- [Activity]: The entire listing below needs to be transcribed word for word.

- [Data provided]:
_ _ _ _ _

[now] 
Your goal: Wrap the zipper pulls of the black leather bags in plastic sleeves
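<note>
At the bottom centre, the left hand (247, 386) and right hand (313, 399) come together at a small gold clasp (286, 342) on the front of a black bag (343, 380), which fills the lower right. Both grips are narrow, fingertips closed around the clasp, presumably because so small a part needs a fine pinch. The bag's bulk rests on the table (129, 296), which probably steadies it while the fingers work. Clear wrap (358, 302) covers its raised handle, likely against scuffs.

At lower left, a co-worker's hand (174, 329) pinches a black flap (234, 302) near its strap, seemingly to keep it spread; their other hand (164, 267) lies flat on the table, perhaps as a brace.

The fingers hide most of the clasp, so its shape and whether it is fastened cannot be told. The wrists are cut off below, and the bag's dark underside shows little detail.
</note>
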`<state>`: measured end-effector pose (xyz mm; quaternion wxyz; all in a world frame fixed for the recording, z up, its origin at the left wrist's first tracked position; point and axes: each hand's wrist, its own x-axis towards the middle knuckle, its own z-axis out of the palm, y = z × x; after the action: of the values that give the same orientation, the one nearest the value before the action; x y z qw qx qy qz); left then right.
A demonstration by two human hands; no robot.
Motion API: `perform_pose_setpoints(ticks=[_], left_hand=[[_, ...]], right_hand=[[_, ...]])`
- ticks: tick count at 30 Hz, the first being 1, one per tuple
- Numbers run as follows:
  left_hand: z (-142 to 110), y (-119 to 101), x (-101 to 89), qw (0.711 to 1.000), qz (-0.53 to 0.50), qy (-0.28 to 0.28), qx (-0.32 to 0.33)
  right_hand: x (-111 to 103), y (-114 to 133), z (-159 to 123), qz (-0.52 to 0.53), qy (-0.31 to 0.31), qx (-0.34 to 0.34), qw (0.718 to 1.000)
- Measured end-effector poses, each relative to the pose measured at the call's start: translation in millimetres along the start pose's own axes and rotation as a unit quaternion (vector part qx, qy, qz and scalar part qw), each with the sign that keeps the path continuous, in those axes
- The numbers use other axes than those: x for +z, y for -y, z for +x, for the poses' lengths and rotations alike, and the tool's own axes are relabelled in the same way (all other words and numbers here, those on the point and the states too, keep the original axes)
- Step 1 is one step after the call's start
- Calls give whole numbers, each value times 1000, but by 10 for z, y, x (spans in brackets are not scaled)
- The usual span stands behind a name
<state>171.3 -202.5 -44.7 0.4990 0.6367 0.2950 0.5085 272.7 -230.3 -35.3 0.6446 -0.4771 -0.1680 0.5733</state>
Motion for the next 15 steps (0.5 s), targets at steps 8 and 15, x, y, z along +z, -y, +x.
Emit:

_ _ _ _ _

- [Output of the task]:
[now] 
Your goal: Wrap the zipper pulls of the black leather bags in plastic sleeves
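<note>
At the bottom centre, the left hand (247, 386) and right hand (313, 399) come together at a small gold clasp (286, 342) on the front of a black bag (343, 380), which fills the lower right. Both grips are narrow, fingertips closed around the clasp, presumably because so small a part needs a fine pinch. The bag's bulk rests on the table (129, 296), which probably steadies it while the fingers work. Clear wrap (358, 302) covers its raised handle, likely against scuffs.

At lower left, a co-worker's hand (174, 329) pinches a black flap (234, 302) near its strap, seemingly to keep it spread; their other hand (164, 267) lies flat on the table, perhaps as a brace.

The fingers hide most of the clasp, so its shape and whether it is fastened cannot be told. The wrists are cut off below, and the bag's dark underside shows little detail.
</note>
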`<state>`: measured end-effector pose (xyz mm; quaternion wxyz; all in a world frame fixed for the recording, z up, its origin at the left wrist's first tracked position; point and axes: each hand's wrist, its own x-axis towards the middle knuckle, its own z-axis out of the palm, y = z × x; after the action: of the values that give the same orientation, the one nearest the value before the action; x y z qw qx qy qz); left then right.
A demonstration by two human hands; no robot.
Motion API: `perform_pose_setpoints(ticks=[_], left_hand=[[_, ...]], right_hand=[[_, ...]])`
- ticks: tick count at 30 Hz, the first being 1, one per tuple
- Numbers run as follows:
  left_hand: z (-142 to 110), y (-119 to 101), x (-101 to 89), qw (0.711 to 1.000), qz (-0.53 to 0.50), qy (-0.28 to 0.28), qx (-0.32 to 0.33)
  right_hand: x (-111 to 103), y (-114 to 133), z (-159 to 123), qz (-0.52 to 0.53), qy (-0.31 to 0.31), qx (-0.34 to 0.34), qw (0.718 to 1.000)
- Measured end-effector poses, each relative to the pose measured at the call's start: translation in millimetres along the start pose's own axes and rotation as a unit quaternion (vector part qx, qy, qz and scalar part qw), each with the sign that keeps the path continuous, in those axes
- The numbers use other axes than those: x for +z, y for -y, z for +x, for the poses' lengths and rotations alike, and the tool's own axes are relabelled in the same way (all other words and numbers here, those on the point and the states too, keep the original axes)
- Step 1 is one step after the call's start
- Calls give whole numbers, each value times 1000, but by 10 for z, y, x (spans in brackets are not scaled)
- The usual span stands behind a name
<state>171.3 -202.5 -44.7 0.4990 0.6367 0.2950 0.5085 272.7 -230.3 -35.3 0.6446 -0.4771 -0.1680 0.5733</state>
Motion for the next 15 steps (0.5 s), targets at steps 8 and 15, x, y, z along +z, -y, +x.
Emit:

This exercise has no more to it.